◆ TASK OBJECTIVE ◆
Your answer should be the lines from the start of the records through the line with "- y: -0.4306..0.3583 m", copied word for word.

◆ MATERIALS PROVIDED ◆
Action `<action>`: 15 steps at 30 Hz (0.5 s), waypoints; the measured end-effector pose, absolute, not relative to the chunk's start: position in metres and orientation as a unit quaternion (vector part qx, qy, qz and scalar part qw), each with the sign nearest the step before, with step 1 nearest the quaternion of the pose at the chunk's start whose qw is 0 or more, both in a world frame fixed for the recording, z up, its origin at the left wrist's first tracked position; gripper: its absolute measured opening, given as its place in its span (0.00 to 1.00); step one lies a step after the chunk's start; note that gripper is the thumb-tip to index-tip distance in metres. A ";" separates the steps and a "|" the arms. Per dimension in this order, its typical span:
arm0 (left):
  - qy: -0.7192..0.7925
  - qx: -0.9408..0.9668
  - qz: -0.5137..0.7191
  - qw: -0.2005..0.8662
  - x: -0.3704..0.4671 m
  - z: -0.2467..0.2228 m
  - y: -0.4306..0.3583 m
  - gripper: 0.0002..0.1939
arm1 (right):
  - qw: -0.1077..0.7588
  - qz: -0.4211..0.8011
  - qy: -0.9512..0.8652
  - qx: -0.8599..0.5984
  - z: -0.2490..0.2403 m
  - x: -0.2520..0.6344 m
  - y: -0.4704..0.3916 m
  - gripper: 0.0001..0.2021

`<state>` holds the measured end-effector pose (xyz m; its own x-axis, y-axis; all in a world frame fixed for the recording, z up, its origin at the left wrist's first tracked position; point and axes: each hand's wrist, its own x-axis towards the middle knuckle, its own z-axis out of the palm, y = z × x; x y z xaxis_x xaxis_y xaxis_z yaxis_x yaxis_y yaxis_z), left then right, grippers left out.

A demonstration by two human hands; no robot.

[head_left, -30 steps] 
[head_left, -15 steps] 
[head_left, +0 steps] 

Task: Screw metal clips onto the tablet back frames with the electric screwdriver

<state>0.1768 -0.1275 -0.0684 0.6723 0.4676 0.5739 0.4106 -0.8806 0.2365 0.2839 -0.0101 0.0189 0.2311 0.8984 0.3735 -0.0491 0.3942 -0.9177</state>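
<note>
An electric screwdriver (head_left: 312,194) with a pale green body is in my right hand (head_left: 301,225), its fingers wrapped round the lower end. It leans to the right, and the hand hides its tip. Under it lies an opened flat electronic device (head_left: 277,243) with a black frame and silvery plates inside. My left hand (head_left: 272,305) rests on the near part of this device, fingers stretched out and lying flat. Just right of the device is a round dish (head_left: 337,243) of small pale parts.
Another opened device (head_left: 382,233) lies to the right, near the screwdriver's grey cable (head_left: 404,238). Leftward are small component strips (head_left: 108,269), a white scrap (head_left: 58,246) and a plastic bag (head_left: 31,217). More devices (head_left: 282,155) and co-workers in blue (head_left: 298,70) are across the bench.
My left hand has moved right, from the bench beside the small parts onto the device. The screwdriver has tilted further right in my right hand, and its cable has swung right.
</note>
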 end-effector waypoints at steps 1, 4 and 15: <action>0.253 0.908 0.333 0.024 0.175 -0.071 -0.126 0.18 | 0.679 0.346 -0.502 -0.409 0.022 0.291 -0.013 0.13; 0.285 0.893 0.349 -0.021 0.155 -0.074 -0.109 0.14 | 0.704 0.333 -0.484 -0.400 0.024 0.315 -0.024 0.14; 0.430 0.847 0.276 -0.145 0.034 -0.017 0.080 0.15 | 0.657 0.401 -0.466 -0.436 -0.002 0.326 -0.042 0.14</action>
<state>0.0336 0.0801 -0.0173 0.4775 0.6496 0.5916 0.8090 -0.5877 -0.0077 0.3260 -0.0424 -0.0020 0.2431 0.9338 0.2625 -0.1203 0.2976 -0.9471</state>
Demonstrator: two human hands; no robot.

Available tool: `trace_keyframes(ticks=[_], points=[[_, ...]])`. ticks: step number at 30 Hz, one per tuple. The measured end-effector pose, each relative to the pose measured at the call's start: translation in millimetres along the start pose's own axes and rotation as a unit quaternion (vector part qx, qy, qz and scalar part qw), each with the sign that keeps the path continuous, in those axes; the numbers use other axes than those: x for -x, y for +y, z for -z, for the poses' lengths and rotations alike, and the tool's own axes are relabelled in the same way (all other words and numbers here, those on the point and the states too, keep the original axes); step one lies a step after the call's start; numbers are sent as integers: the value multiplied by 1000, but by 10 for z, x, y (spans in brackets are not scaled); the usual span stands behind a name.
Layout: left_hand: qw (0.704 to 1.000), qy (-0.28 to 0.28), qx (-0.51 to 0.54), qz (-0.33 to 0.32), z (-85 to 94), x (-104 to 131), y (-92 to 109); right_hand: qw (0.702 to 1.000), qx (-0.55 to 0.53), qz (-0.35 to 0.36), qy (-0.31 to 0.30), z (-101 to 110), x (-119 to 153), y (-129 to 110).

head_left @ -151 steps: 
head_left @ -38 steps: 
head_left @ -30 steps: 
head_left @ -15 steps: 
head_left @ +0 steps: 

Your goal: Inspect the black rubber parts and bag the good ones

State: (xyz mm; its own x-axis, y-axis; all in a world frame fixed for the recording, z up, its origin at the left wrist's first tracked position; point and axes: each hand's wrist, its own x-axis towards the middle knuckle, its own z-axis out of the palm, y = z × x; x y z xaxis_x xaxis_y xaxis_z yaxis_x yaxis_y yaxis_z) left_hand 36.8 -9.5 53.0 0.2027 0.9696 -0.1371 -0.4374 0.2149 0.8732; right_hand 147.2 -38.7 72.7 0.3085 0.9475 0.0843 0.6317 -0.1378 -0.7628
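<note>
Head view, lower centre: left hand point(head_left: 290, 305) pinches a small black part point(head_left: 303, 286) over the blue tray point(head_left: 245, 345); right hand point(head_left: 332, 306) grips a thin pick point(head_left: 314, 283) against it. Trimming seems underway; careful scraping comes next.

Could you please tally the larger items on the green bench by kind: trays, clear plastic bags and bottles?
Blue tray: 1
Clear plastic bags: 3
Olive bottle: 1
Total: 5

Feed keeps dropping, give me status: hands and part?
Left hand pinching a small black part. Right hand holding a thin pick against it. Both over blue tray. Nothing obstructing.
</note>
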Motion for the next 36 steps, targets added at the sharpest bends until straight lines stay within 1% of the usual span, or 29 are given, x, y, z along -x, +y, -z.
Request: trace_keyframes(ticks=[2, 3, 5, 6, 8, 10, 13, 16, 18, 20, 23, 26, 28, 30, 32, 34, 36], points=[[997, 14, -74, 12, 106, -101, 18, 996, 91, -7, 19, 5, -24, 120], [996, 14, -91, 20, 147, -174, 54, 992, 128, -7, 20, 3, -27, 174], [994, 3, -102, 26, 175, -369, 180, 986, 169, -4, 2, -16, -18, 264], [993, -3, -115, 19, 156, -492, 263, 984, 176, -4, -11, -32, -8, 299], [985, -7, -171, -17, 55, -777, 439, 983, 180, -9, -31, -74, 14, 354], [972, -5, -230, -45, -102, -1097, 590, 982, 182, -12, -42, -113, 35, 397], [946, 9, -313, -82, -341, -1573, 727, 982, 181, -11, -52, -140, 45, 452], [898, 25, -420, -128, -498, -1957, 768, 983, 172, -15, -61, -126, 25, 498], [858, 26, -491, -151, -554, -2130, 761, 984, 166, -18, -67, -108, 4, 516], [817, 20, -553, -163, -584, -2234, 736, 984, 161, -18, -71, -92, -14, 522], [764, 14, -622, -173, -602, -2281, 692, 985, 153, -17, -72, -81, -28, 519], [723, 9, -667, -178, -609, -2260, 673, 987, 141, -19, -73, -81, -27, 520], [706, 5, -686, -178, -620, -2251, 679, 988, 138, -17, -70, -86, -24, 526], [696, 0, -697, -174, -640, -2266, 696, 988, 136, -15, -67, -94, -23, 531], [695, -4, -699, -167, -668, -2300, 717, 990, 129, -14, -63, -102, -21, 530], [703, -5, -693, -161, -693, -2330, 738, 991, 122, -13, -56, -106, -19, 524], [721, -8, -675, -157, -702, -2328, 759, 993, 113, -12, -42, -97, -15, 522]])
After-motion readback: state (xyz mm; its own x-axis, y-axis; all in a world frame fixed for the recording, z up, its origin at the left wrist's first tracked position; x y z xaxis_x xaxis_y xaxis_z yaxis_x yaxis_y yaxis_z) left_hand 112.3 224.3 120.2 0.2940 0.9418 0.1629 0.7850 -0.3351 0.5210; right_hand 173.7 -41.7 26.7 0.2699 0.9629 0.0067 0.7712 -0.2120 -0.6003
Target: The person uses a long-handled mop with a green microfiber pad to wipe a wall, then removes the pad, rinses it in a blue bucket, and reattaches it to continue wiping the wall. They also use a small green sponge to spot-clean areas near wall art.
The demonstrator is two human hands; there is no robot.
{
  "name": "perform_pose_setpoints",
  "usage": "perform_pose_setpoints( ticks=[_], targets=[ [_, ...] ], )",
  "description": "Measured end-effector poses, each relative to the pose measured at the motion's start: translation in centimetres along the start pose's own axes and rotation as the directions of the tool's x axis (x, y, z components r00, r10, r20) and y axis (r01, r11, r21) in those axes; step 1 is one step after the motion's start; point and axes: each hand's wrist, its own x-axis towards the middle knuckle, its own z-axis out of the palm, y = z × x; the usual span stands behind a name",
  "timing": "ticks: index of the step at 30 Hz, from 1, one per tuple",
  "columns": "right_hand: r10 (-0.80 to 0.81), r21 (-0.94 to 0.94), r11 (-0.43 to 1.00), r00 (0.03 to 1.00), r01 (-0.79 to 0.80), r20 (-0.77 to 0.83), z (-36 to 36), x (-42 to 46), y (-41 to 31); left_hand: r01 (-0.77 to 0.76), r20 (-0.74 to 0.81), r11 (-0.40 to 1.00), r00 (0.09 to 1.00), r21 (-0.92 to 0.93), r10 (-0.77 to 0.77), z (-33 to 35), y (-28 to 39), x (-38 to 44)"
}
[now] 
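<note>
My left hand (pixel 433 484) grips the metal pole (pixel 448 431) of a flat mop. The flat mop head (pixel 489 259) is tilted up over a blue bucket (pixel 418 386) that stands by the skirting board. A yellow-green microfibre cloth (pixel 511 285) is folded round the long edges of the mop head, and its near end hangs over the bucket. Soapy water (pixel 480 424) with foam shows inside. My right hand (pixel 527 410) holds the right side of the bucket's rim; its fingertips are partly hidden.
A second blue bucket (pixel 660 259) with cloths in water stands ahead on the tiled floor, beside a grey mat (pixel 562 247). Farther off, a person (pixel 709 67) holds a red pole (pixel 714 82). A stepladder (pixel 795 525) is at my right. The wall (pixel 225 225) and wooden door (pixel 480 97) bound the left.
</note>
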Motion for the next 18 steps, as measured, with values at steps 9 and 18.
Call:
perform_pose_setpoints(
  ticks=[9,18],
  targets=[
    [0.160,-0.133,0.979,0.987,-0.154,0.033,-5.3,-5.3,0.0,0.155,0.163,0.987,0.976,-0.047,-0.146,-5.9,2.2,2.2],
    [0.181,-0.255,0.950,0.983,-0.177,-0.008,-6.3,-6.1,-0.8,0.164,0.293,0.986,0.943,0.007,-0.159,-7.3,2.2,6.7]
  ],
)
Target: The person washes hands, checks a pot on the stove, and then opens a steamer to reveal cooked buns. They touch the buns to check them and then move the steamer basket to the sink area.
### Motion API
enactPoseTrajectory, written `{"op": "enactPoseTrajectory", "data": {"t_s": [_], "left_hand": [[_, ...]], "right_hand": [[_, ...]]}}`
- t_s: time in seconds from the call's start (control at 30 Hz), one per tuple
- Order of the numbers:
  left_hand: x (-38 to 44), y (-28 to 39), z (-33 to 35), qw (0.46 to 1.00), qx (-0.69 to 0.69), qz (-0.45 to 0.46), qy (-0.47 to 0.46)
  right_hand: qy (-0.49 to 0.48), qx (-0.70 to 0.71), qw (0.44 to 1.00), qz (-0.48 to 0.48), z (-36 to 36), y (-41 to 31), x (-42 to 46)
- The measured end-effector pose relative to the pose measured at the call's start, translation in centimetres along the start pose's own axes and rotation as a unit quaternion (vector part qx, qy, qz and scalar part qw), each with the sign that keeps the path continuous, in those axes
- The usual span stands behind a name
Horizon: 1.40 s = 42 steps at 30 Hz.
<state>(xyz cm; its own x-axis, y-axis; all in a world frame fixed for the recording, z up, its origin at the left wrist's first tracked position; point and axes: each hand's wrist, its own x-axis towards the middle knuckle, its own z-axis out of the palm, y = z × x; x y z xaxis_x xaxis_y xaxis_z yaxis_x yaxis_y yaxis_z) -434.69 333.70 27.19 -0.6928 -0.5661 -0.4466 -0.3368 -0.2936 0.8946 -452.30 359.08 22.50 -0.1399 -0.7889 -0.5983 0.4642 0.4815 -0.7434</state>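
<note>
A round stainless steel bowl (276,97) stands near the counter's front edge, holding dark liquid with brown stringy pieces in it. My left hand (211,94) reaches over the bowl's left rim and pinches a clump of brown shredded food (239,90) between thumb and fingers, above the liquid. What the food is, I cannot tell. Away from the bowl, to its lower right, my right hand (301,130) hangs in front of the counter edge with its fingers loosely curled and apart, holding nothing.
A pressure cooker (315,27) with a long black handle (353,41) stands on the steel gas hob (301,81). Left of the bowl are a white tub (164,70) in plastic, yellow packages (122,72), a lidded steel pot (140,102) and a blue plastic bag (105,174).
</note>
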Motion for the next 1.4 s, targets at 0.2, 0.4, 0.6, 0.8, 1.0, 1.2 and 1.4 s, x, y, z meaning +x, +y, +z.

◆ SOLUTION ◆
Action `<action>`: 15 steps at 30 Hz (0.5 s), waypoints; the measured end-effector pose, absolute, not relative to the chunk's start: position in metres and orientation as a unit quaternion (vector part qx, qy, qz and scalar part qw), each with the sign nearest the step before, with step 1 nearest the quaternion of the pose at the chunk's start whose qw is 0 or more, both in a world frame fixed for the recording, z up, its origin at the left wrist's first tracked position; gripper: its absolute measured opening, given as its place in its span (0.00 to 1.00); step one lies a step after the chunk's start; note that gripper is the thumb-tip to index-tip distance in metres. A ";" separates the steps and a "|" the arms. Per dimension in this order, its typical span:
arm0 (left):
  - qy: -0.7192..0.7925
  - qx: -0.9408..0.9668
  - qz: -0.5137..0.7191
  - qw: -0.2005..0.8662
  - x: -0.3704..0.4671 m
  - z: -0.2467..0.2228 m
  - y: -0.4306..0.3583 m

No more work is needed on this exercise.